# WHAT NEEDS TO BE DONE
Where a line of the entries holds the string "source", copy that line.

══ DATASET EXTRACT

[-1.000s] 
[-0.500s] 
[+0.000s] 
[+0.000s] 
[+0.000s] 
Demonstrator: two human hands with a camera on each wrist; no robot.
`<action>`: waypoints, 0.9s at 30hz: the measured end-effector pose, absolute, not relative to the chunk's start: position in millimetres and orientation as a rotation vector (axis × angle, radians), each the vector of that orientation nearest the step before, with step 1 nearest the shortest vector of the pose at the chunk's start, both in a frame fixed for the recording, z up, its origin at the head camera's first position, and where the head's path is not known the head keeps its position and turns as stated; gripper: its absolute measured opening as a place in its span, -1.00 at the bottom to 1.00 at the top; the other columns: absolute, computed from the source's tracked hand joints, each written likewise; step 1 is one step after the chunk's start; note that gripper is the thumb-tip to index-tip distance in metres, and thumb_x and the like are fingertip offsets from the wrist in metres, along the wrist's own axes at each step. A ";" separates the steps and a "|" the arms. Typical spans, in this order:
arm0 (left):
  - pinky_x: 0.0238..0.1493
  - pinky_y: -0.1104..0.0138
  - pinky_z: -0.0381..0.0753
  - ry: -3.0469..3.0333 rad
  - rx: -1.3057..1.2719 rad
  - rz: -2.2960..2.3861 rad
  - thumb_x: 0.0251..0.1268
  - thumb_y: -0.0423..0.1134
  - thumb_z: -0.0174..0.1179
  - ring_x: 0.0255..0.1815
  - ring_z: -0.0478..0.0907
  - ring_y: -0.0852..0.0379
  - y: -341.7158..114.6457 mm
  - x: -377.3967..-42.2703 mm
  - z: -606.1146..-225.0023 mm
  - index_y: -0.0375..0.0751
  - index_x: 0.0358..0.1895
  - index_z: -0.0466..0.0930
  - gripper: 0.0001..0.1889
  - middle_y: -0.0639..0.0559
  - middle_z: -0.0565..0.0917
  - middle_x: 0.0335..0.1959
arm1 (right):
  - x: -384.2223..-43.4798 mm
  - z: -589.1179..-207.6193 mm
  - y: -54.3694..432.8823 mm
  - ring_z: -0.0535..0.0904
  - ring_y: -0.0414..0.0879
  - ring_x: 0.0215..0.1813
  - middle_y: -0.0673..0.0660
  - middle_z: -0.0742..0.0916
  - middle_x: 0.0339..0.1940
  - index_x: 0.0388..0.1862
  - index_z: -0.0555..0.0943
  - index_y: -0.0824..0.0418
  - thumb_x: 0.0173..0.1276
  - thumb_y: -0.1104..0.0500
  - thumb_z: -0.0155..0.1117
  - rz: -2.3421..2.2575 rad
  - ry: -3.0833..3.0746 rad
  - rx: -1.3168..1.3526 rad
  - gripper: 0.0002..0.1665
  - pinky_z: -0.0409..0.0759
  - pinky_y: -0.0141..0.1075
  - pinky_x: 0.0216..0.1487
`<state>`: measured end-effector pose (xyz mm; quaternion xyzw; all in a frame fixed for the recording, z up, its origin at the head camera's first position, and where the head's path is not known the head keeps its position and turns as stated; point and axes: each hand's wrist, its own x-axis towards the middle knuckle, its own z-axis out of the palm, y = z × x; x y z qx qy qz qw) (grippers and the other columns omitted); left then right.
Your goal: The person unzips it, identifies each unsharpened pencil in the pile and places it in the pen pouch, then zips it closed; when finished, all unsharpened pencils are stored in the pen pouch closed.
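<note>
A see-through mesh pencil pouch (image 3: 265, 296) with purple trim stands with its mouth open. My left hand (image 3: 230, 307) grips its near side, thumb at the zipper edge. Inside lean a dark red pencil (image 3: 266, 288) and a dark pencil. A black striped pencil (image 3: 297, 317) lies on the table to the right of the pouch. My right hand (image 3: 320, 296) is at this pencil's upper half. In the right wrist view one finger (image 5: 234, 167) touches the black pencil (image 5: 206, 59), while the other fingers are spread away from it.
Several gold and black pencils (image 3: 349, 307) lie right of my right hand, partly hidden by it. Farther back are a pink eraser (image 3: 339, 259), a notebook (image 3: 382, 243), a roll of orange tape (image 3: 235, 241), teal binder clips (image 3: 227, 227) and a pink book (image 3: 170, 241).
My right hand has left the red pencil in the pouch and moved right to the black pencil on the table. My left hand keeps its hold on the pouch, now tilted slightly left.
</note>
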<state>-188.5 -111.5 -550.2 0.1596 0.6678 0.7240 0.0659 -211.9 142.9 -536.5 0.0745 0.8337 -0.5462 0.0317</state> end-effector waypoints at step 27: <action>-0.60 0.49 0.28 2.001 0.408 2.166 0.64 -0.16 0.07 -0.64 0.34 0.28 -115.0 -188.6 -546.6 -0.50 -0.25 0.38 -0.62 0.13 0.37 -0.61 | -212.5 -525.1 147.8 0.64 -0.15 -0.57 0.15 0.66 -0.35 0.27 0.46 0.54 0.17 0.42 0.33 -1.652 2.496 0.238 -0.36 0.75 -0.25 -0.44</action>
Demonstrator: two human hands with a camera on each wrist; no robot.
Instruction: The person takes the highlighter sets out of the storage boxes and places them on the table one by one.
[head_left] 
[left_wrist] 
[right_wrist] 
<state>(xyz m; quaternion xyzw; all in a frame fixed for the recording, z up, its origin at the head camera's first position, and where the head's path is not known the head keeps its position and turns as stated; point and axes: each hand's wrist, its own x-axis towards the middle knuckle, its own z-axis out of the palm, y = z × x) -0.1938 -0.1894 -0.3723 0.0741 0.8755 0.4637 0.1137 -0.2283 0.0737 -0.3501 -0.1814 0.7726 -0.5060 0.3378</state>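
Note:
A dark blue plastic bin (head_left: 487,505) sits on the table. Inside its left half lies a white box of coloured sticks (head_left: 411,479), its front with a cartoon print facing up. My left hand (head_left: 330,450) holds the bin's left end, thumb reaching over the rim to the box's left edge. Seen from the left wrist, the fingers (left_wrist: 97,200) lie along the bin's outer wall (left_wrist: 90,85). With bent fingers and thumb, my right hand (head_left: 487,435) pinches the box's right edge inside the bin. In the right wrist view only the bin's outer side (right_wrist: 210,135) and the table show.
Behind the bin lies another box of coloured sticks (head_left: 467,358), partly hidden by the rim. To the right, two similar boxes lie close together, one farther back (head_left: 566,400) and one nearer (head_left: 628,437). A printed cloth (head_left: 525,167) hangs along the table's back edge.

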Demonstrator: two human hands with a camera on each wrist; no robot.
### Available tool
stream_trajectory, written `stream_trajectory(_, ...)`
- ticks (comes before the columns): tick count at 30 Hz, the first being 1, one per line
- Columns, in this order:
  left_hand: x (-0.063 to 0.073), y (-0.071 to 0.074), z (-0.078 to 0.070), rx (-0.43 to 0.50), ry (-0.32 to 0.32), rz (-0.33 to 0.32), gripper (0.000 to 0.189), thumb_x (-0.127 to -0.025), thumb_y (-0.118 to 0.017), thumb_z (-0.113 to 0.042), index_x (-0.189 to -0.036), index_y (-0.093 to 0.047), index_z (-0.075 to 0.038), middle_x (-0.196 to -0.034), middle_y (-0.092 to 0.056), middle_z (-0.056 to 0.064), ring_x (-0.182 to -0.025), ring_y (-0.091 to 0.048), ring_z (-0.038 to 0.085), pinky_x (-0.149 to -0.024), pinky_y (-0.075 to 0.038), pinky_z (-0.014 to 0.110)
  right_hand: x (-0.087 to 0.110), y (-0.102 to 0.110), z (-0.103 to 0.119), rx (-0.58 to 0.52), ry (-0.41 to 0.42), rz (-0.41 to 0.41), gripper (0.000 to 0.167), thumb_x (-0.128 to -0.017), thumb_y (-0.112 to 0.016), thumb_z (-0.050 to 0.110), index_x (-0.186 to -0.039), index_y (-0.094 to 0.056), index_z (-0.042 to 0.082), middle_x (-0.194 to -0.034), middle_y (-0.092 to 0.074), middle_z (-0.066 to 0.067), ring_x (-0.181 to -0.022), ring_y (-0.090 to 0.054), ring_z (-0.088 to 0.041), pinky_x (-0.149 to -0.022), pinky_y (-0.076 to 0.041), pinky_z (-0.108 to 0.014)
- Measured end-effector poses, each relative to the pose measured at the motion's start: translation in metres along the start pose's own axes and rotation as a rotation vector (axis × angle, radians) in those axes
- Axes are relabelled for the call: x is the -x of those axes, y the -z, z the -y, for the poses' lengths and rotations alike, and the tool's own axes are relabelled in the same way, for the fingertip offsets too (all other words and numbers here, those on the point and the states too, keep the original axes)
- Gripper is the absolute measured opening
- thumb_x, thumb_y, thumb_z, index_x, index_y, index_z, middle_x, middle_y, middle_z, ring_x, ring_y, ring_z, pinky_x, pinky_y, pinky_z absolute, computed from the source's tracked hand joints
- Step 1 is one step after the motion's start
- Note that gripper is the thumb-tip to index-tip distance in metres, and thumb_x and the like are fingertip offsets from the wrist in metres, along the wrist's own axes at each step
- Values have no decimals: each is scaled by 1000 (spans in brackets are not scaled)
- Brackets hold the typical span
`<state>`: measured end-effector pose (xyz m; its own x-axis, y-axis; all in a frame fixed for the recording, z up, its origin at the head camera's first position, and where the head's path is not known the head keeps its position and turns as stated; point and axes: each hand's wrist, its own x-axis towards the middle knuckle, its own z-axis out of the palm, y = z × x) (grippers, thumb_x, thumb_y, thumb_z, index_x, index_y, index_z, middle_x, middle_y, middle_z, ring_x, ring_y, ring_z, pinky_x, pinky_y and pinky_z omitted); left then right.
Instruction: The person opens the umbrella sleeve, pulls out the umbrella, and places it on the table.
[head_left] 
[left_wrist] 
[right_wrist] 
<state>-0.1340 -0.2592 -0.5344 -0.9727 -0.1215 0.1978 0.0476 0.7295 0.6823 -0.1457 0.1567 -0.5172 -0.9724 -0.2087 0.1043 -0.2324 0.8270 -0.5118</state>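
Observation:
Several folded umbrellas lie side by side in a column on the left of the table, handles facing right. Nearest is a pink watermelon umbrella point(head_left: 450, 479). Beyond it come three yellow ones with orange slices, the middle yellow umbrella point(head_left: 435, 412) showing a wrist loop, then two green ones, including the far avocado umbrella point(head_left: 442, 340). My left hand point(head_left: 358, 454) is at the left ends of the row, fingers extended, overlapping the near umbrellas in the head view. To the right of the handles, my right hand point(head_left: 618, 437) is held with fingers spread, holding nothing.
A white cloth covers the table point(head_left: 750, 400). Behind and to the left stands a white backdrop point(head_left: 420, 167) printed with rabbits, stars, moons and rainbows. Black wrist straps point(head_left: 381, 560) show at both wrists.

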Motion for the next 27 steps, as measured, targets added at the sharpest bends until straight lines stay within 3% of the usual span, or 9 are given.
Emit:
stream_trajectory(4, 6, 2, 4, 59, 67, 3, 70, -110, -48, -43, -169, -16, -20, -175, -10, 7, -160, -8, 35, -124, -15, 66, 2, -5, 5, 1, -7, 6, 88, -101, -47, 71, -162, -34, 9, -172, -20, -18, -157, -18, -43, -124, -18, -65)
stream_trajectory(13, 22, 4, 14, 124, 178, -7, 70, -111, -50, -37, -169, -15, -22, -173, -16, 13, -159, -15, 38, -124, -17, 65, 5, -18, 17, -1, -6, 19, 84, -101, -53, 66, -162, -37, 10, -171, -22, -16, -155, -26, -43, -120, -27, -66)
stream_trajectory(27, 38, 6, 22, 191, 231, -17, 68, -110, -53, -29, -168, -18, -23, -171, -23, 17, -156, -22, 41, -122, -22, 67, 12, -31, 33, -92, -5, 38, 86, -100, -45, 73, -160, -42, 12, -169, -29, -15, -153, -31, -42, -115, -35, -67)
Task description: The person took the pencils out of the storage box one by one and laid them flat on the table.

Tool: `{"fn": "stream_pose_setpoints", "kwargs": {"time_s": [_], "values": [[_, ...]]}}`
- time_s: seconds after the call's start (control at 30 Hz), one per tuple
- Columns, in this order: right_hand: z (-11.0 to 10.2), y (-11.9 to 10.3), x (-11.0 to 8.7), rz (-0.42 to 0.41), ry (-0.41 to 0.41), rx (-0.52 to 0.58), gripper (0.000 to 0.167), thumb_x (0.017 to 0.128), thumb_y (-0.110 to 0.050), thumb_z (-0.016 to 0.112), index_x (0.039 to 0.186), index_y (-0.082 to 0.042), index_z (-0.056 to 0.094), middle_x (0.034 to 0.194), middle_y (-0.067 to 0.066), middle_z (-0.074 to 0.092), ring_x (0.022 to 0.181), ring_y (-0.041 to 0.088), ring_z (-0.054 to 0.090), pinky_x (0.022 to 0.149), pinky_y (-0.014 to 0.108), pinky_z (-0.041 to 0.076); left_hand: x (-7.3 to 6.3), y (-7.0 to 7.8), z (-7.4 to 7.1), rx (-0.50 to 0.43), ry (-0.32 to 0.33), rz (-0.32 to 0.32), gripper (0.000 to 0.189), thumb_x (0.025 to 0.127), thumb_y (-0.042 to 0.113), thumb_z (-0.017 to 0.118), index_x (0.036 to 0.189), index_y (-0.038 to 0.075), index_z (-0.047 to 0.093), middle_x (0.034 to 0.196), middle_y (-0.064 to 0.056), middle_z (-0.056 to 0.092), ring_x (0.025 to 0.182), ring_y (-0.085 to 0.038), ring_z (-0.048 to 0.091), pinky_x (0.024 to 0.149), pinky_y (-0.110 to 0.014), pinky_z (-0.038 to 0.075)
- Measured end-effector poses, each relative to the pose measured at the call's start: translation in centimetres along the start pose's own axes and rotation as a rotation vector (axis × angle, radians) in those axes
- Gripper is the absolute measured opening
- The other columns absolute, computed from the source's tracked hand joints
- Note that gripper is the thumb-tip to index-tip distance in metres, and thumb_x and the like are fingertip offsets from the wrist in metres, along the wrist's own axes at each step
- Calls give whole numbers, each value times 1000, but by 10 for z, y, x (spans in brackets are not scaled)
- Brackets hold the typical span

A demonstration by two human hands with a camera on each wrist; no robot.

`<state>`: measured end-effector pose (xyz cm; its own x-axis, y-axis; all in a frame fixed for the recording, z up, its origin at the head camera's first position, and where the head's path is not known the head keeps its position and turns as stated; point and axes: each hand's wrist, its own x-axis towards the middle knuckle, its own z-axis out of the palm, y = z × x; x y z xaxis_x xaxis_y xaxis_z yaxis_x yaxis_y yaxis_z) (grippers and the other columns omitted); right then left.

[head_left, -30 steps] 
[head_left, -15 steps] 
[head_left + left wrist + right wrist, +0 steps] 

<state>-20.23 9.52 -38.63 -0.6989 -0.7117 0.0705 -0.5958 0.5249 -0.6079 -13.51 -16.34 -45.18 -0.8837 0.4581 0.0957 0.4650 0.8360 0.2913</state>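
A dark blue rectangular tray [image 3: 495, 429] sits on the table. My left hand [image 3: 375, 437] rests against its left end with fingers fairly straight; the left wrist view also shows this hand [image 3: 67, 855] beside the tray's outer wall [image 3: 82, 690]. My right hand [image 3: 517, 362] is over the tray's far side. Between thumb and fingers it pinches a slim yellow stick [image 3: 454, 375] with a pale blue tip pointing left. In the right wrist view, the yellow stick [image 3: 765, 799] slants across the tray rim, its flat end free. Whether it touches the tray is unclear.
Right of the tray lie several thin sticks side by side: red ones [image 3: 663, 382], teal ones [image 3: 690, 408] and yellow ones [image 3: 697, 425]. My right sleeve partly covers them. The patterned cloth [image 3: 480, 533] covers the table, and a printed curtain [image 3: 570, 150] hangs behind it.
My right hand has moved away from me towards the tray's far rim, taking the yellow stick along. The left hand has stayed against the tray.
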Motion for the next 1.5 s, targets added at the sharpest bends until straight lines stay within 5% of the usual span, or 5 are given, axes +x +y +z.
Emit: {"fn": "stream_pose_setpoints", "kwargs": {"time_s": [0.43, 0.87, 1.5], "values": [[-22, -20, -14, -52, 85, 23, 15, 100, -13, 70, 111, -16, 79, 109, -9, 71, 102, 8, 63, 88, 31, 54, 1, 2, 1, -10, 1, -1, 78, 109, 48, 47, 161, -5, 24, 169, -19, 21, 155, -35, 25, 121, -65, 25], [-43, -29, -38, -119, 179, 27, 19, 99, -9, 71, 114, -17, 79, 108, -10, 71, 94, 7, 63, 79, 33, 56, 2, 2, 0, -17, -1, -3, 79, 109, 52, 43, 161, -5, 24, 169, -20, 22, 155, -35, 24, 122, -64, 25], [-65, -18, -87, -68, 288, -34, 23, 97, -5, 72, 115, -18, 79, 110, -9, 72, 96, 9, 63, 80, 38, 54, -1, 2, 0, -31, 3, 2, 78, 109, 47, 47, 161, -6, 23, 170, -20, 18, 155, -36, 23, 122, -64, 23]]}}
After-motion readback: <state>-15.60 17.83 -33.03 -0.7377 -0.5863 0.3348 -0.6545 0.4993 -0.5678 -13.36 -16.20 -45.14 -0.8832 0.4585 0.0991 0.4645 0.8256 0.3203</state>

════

# RESPONSE FOR THIS EXERCISE
`<action>`: waypoints, 0.9s at 30hz: the measured end-effector pose, absolute, not relative to the chunk's start: position in millimetres and orientation as a rotation vector (axis × angle, radians), each the vector of that orientation nearest the step before, with step 1 nearest the shortest vector of the pose at the chunk's start, both in a frame fixed for the recording, z up, its origin at the head camera's first position, and where the head's path is not known the head keeps its position and turns as stated; gripper: its absolute measured opening as a place in its span, -1.00 at the bottom to 1.00 at the top; the other columns: absolute, computed from the source's tracked hand joints, each written likewise; step 1 is one step after the chunk's start; note that gripper is the thumb-tip to index-tip distance in metres, and thumb_x and the like are fingertip offsets from the wrist in metres, along the wrist's own axes at each step. A ";" separates the steps and a "|" the arms. Typical spans, in this order:
- thumb_x, thumb_y, thumb_z, index_x, index_y, index_z, middle_x, middle_y, middle_z, ring_x, ring_y, ring_z, pinky_x, pinky_y, pinky_z absolute, computed from the source's tracked hand joints
- The other columns absolute, computed from the source's tracked hand joints

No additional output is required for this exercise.